══ Data block ══
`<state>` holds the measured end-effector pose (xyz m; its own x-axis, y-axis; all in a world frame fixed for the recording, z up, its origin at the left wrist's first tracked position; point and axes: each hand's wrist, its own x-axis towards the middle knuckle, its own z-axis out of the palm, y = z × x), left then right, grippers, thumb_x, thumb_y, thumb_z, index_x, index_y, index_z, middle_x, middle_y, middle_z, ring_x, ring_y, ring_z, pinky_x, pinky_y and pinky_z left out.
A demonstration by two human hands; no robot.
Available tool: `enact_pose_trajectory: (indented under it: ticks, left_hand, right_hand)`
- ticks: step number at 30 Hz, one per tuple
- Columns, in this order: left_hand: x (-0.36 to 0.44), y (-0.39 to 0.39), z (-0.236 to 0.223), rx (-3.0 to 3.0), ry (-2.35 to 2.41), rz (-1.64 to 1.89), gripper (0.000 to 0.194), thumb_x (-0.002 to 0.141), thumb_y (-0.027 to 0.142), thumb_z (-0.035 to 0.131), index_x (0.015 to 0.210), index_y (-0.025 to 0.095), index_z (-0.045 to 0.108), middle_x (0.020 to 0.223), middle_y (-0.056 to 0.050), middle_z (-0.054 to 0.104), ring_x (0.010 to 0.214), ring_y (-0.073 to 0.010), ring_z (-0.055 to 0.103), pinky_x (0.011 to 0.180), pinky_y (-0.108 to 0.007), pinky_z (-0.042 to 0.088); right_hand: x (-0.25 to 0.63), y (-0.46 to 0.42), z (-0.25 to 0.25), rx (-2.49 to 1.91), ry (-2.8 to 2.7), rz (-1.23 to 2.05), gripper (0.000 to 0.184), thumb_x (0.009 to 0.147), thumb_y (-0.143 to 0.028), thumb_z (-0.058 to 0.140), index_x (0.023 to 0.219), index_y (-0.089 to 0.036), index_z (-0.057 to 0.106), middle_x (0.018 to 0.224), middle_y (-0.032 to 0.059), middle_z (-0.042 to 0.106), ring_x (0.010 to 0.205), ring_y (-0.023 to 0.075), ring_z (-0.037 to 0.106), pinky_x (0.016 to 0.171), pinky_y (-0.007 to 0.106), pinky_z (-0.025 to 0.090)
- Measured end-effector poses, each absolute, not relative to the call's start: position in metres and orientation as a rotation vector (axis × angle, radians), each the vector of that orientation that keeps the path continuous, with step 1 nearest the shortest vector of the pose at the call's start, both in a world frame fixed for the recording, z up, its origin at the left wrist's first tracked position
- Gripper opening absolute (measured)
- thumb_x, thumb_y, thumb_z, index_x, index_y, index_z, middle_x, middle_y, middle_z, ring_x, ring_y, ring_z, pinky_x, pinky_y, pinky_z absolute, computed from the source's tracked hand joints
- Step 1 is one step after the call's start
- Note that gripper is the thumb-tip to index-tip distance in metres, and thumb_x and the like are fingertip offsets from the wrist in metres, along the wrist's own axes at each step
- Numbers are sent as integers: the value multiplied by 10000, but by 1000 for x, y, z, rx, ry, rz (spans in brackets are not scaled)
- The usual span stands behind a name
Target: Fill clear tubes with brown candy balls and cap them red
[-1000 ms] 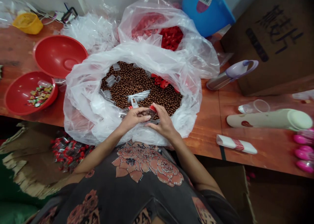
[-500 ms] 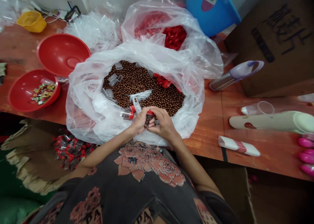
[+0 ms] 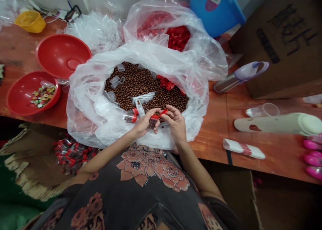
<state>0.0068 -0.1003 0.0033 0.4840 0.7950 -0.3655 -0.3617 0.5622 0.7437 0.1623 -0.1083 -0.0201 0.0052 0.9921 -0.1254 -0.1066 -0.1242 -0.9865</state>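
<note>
My left hand [image 3: 143,126] is closed around a small clear bottle [image 3: 152,123] filled with brown balls, above the near edge of the open plastic bag [image 3: 88,99]. The bottle has a red cap [image 3: 164,112], whose raised flap my right hand [image 3: 178,124] pinches between thumb and fingers. Inside the bag lies a mass of brown balls [image 3: 141,79], with several empty clear bottles [image 3: 115,82] and a few loose red caps [image 3: 167,83] on top. Beside my left hand rest two filled bottles [image 3: 129,117] with red caps, next to a white tool with pale strands [image 3: 140,107].
Two red bowls [image 3: 62,53] stand at left, the nearer holding wrapped sweets [image 3: 43,96]. Behind are a bag of red caps [image 3: 177,38] and a blue bin [image 3: 216,11]. Flasks [image 3: 266,123] stand or lie at right. A carton below holds many filled bottles [image 3: 72,154].
Both hands were together over the bottle and its red cap. Now my right hand has drawn a little right with the cap's flap, while my left hand keeps the bottle.
</note>
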Motion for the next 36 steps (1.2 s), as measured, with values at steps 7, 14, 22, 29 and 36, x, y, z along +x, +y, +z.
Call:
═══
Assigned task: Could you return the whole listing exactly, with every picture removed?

Solution:
`<state>` holds the measured end-effector pose (xyz m; its own x-axis, y-axis; all in a world frame fixed for the recording, z up, its origin at the left wrist's first tracked position; point and axes: each hand's wrist, its own x-axis towards the middle knuckle, its own z-axis out of the palm, y = z × x), left then right, grippers, thumb_x, thumb_y, thumb_z, index_x, index_y, index_z, middle_x, middle_y, middle_z, ring_x, ring_y, ring_z, pinky_x, pinky_y and pinky_z left out.
A demonstration by two human hands; no robot.
Available tool: `enact_pose_trajectory: (indented under it: ticks, left_hand, right_hand)`
- ticks: step number at 30 Hz, one per tuple
- Columns, in this order: left_hand: x (-0.36 to 0.44), y (-0.39 to 0.39), z (-0.236 to 0.223), rx (-3.0 to 3.0), ry (-2.35 to 2.41), rz (-1.64 to 1.89), gripper (0.000 to 0.194), thumb_x (-0.002 to 0.141), thumb_y (-0.027 to 0.142), thumb_z (-0.035 to 0.131), index_x (0.015 to 0.210), index_y (-0.025 to 0.095), index_z (-0.045 to 0.108), middle_x (0.020 to 0.223), middle_y (-0.056 to 0.050), middle_z (-0.054 to 0.104), ring_x (0.010 to 0.214), ring_y (-0.073 to 0.010), ring_z (-0.055 to 0.103), pinky_x (0.011 to 0.180), pinky_y (-0.108 to 0.007), pinky_z (-0.042 to 0.088); right_hand: x (-0.25 to 0.63), y (-0.46 to 0.42), z (-0.25 to 0.25), rx (-2.49 to 1.91), ry (-2.8 to 2.7), rz (-1.23 to 2.05), gripper (0.000 to 0.184), thumb_x (0.009 to 0.147), thumb_y (-0.143 to 0.028), thumb_z (-0.058 to 0.140), index_x (0.023 to 0.219), index_y (-0.089 to 0.036), index_z (-0.057 to 0.106), middle_x (0.018 to 0.224), middle_y (-0.032 to 0.059), middle_z (-0.042 to 0.106), ring_x (0.010 to 0.205), ring_y (-0.023 to 0.075), ring_z (-0.037 to 0.106), pinky_x (0.016 to 0.171), pinky_y (-0.007 to 0.106), pinky_z (-0.025 to 0.090)
- Measured end-effector poses, each absolute, not relative to the call's start: position in metres and orientation as a rotation vector (axis × angle, radians), each the vector of that orientation that keeps the path continuous, with step 1 nearest the shortest vector of the pose at the call's start, both in a world frame fixed for the recording, z up, its origin at the left wrist's first tracked position
- Gripper opening absolute (measured)
- thumb_x, thumb_y, thumb_z, index_x, index_y, index_z, middle_x, middle_y, middle_z, ring_x, ring_y, ring_z, pinky_x, pinky_y, pinky_z absolute, computed from the source's tracked hand joints
- Step 1 is one step after the call's start
- Note that gripper is the thumb-tip to index-tip distance in metres, and thumb_x and the like are fingertip offsets from the wrist in metres, along the wrist's own axes at each step
- Numbers are sent as integers: the value multiplied by 10000, but by 1000 for x, y, z, rx, ry, rz (spans in brackets are not scaled)
- The usual span stands behind a name
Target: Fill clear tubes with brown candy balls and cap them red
[-1000 ms] 
[-500 ms] 
[+0 ms] 
<state>0.0068 -0.1003 0.0033 0.4840 0.7950 -0.3655 -0.3617 0.5622 0.7437 0.1623 -0.1083 -0.0201 0.0052 0.9921 -0.1254 -0.1066 -0.1242 -0.9865</state>
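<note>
My left hand [image 3: 143,126] is closed around a small clear bottle [image 3: 152,123] filled with brown balls, above the near edge of the open plastic bag [image 3: 88,99]. The bottle has a red cap [image 3: 164,112], whose raised flap my right hand [image 3: 178,124] pinches between thumb and fingers. Inside the bag lies a mass of brown balls [image 3: 141,79], with several empty clear bottles [image 3: 115,82] and a few loose red caps [image 3: 167,83] on top. Beside my left hand rest two filled bottles [image 3: 129,117] with red caps, next to a white tool with pale strands [image 3: 140,107].
Two red bowls [image 3: 62,53] stand at left, the nearer holding wrapped sweets [image 3: 43,96]. Behind are a bag of red caps [image 3: 177,38] and a blue bin [image 3: 216,11]. Flasks [image 3: 266,123] stand or lie at right. A carton below holds many filled bottles [image 3: 72,154].
Both hands were together over the bottle and its red cap. Now my right hand has drawn a little right with the cap's flap, while my left hand keeps the bottle.
</note>
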Motion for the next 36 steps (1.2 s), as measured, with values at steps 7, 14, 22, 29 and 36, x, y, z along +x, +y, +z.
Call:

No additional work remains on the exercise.